No matter how haughty your cinematic tastes may be, this 90-minute effort from director Lars von Trier will not fail to infuriate.

In 1967, Danish documentary film-maker Jorgen Leth made The Perfect Human, a 12-minute short detailing the daily activities of a man and woman. Celebrated film-maker Lars von Trier once proclaimed Leth’s effort as perfect, and now takes an opportunity to imprint his own stamp on cinematic history.

At the beginning of the new millennium, von Trier dared Leth to recreate his past genius. The challenge: to complete five remakes of The Perfect Human. Each must conform to von Trier’s ever-changing rules – hence the title of this doco, The Five Obstructions.

The Perfect Human was essentially a study on human behaviour, but in this doco both film-makers push the original themes beyond the limits of convention – and sense.

The challenge is shot in a haphazard home-movie style, complete with incoherent chunks of inaudibility, shaky camera-work, and bad lighting.
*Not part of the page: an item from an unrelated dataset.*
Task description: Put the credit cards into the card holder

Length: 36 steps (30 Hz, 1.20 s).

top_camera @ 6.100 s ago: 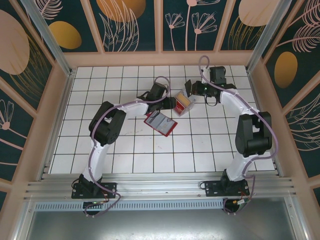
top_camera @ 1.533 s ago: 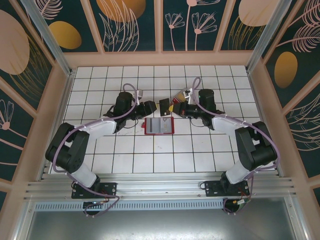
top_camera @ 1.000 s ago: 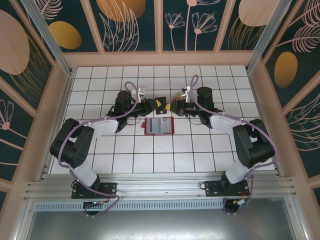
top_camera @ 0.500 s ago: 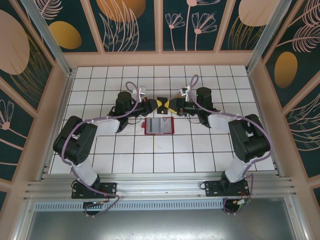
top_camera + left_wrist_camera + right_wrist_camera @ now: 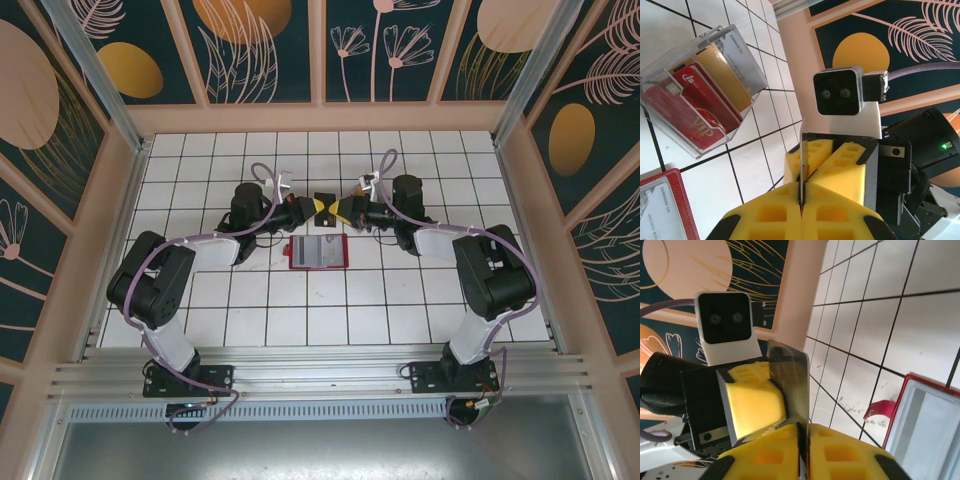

This joint effort between Leth and von Trier inspires instant and awesome levels of irritation. For a film about “the perfect film”, the effort is ironically poorly filmed.

The term “pretentious” is so often used to describe von Trier that it’s practically become a cliché, but when a description is so apt it shirks imagination.

Two minutes in and The Five Obstructions manages to elicit an unprecedented level of annoyance. Further viewing not only manages to sustain initial levels of irritation but elevates them. Dubiously lauded as a journey into film-making, The Five Obstructions certainly succeeds in generating a very particular kind of response.